The key findings from this review were promising improvements in anxiety, pain or physical discomfort, distress, and effective distraction with use of a VR intervention, which mirrors past VR research in other clinical populations.18–21 The most convincing evidence for improvement of anxiety symptoms was in an RCT with adult breast cancer patients,23,26,27 though interestingly these findings were not replicated in the pediatric studies that assessed anxiety.22,24 These null findings in children could be due to a variety of factors, including differing scenarios in which VR was used compared to the adult literature (ie, some environments might be more anxiolytic than others), differing tumor types in children (ie, anxiety might be more prevalent in those with solid tumors vs hematologic tumors), and generally weaker study designs in the pediatric trials. The ability of VR to improve pain and physical discomfort, as well as distress, was mixed, though several studies had encouraging findings23–25,29 that need to be replicated in future RCTs in more homogeneous samples. The ability of VR to effectively distract patients from unpleasant experiences was also established through this review, primarily through participant feedback during qualitative semistructured interviews, though the exact mechanism for how VR is able to distract patients and improve their symptoms remains unclear.

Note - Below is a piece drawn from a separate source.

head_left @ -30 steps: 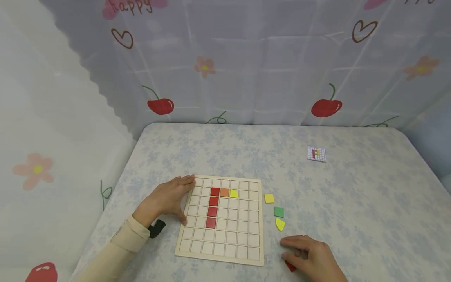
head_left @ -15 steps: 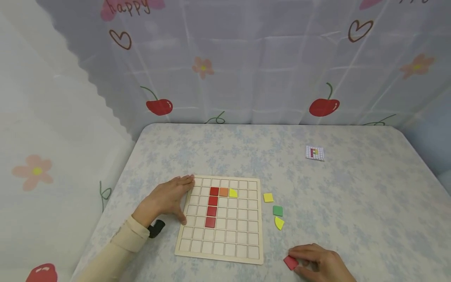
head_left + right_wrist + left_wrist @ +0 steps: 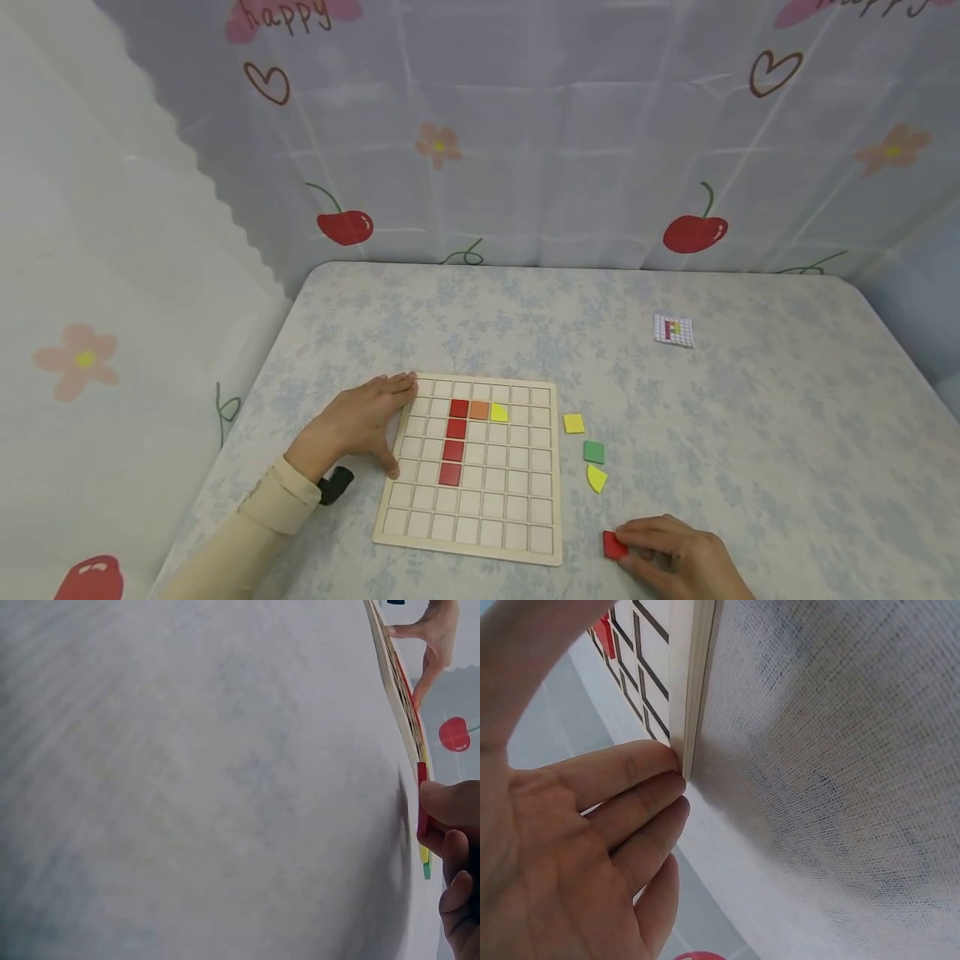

Findings from the qualitative assessments of the VR experience were largely positive from participants, with most reporting a significant improvement in their stress level, state of mind, and mood following the intervention. Given that the included literature spanned a total of 19 years (1999 through 2018), synthesizing the participant critiques of the VR technologies used across these studies was impractical. The one common complaint that was reported about the VR experiences was that the participants had trouble initially understanding how to use the VR headsets and the remote controls, and how to navigate the VR interfaces. Keeping this in mind, for future VR research it will be important for researchers to first orient patients to the technology prior to the intervention to avoid participant frustration and potentially negating any positive effects the intervention is intended to have. Importantly, there were very few adverse side effects reported that were associated with the VR interventions, and for those who did experience symptoms, they typically experienced that symptom at baseline.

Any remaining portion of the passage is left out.